Give a verbatim copy of the data, leaving the pictures out.
*** Supplied material Section Begins ***
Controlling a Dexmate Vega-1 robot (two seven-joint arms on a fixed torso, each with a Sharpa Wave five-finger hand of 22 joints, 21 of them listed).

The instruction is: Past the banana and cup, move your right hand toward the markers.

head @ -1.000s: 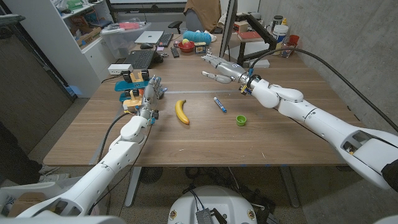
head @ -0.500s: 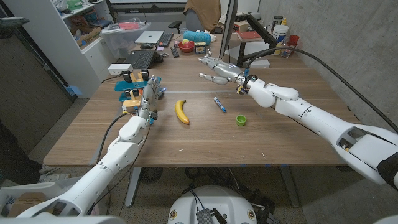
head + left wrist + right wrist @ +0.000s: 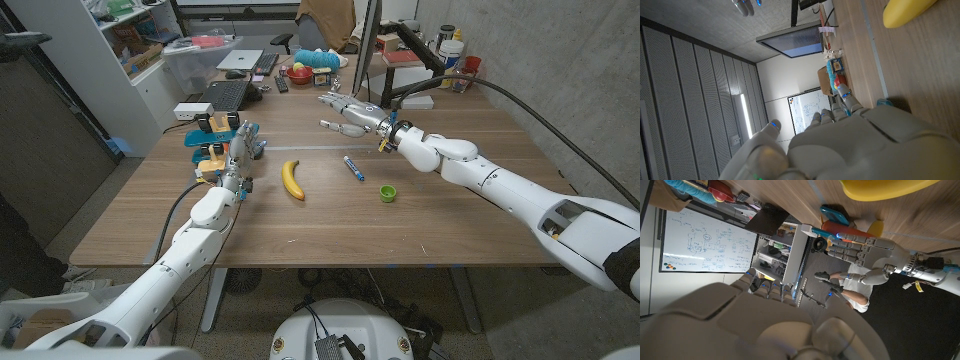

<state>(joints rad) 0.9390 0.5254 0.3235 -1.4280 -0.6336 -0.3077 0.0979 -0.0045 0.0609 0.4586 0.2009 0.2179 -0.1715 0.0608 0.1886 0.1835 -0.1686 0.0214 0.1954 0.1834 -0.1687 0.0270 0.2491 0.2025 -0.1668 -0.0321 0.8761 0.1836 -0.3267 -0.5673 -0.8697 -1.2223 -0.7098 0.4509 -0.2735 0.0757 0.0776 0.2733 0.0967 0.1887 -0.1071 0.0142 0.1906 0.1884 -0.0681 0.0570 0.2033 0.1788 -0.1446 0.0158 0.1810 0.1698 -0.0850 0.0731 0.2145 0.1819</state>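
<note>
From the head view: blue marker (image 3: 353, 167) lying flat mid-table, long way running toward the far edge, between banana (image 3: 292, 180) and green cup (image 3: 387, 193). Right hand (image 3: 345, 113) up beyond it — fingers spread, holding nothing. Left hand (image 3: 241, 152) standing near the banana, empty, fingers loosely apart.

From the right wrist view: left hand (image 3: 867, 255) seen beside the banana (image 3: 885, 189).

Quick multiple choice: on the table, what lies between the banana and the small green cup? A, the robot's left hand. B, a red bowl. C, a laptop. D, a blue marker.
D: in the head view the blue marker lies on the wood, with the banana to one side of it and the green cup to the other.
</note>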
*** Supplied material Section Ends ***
* Response to the task
Controlling a Dexmate Vega-1 robot (two seven-joint arms on a fixed torso, each with a Sharpa Wave five-finger hand of 22 joints, 21 of them listed).

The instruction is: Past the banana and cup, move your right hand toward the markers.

head @ -1.000s: 
head @ -0.500s: 
head + left wrist + right wrist @ +0.000s: 

<state>(joints rad) 0.9390 0.5254 0.3235 -1.4280 -0.6336 -0.3077 0.0979 -0.0045 0.0609 0.4586 0.2009 0.2179 -0.1715 0.0608 0.1886 0.1835 -0.1686 0.0214 0.1954 0.1834 -0.1687 0.0270 0.2491 0.2025 -0.1668 -0.0321 0.8761 0.1836 -0.3267 -0.5673 -0.8697 -1.2223 -0.7098 0.4509 -0.2735 0.0757 0.0776 0.2733 0.0967 0.1887 -0.1071 0.0142 0.1906 0.1884 -0.0681 0.0570 0.2033 0.1788 -0.1446 0.0158 0.1810 0.1698 -0.0850 0.0731 0.2145 0.1819</state>
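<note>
From the head view: blue marker (image 3: 353, 167) lying flat mid-table, long way running toward the far edge, between banana (image 3: 292, 180) and green cup (image 3: 387, 193). Right hand (image 3: 345, 113) up beyond it — fingers spread, holding nothing. Left hand (image 3: 241, 152) standing near the banana, empty, fingers loosely apart.

From the right wrist view: left hand (image 3: 867, 255) seen beside the banana (image 3: 885, 189).

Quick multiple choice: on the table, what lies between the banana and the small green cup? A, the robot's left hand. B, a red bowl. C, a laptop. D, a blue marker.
D: in the head view the blue marker lies on the wood, with the banana to one side of it and the green cup to the other.
</note>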

The output is done.